Performer: The Beatles
Songwriters: John Lennon,
Paul McCartney
Original
Release:
Let It Be
Year: 1970
Definitive
Version:
None
I
went to Denver for the Society for American Baseball Research convention in the
summer of 2003, but it wasn’t the same as Boston the year before. I didn’t
connect with as many people. Consequently, I don’t have the same memories I do of
Boston, and perhaps not coincidentally I haven’t gone to another SABR
convention.
But,
as I mentioned, the SABR convention was only part of the impetus behind the
trip. Another part was to see Andy in Wichita, so on Sunday, I checked out of
my fleabag motel—I had only so much money, you know—and began the long
drive from Denver.
For
all the denigration that the breadbasket states, like Kansas and Nebraska,
receive as far as dull driving, I’d put East Colorado right with them.
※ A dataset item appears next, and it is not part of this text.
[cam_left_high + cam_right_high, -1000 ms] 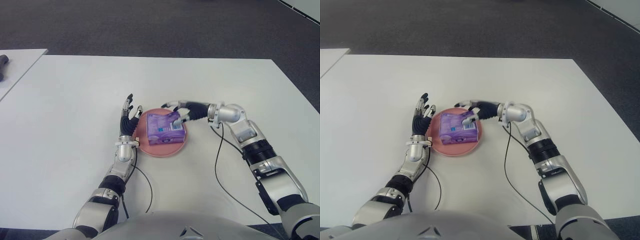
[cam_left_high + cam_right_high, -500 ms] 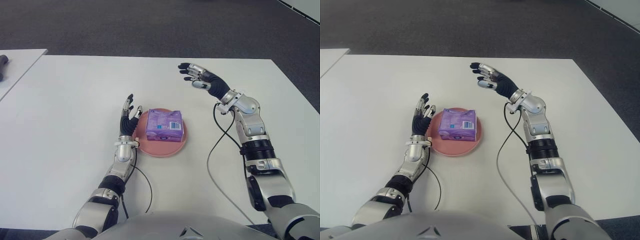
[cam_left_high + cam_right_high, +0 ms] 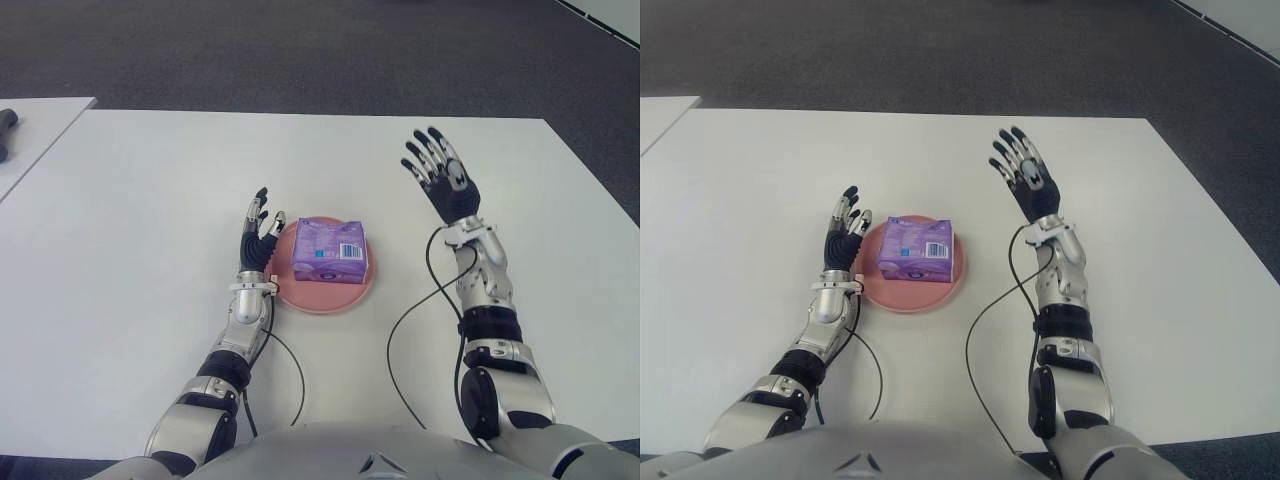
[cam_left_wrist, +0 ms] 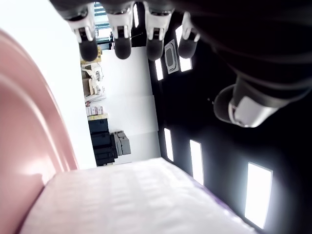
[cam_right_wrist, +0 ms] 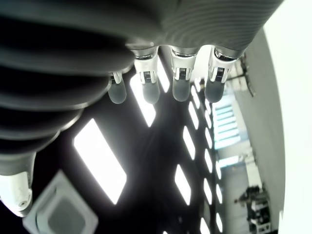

The big secret
of Colorado is that it gets scenic only after you hit the Rockies. The rest of
the state is a whole lot of nothing going for it unless you’re into open
prairie.
I
like to break up my driving trips so I can see things, but my drive to Wichita
was going to be a straight shot in one day—520 miles. It had to be highway and
nonstop.
I
actually remember more about the drive to Wichita than I do the SABR
convention, including the game I attended at Coors Field. The first thing was
when I drove past the highway sign noting I was leaving the Mountain time zone and
entering Central time. I flipped on my phone just so I could see the time
change.
The
second thing was as I got closer to Wichita. I was listening to sports talk
radio, and it was all about the Royals and how they—the freakin ROYALS—were in
first place and could they hang on? Already, the Royals had lasted longer in
first place than anyone had expected, but I knew they still were on borrowed
time.
As
this went on, I drove under a few bridges, which had road and exit signs
mounted on them, like most city bridges do. What was notable was that a cop
aiming his radar gun around the edge of the sign, like a sniper. Fortunately, I
saw cop cars with cars pulled over both before and after the bridge in question,
so I had an inkling something was up and had slowed just in case.
Originally,
I was going to stay with Andy, but in talking with him, he made it clear in
tone if not words that he didn’t want me to stay with him in his one-room
apartment, so I got a hotel. He was appreciative and even more appreciative
that I went out of my way to see him at all.
This
is literally true, I suppose, because Wichita isn’t along I-70 from Denver to
Kansas City. But I knew he was missing Holly and everyone back in Columbus, so
it would be good for him to see a friendly face, even though he had done a
stint in Wichita years before and knew people there.
We
went to a pool bar downtown, and one of his coworkers from the Record-Eagle
joined us. We shot a few games, loaded up the jukebox—it didn’t have this song,
like the one at the Thurman did—and hung out for a while before calling it a
night sometime around midnight.
The
rest of my vacation week was left to my own work. I spent the next day at the downtown
Kansas City library. The next day, instead of driving to Cincinnati to see Scott,
Shani and my new niece as I had planned, I went to Louisville for more library
work. I figured, why not, given how close it was and that I was in the zone
anyway.
I
got a lot done and cemented at least one relationship, so it definitely was a
worthwhile trip. Best of all, this drive to Colorado didn’t cost me my
transmission, unlike the last such trip 14 years earlier had. Then again, I
didn’t go up to the top of Pikes Peak this time either.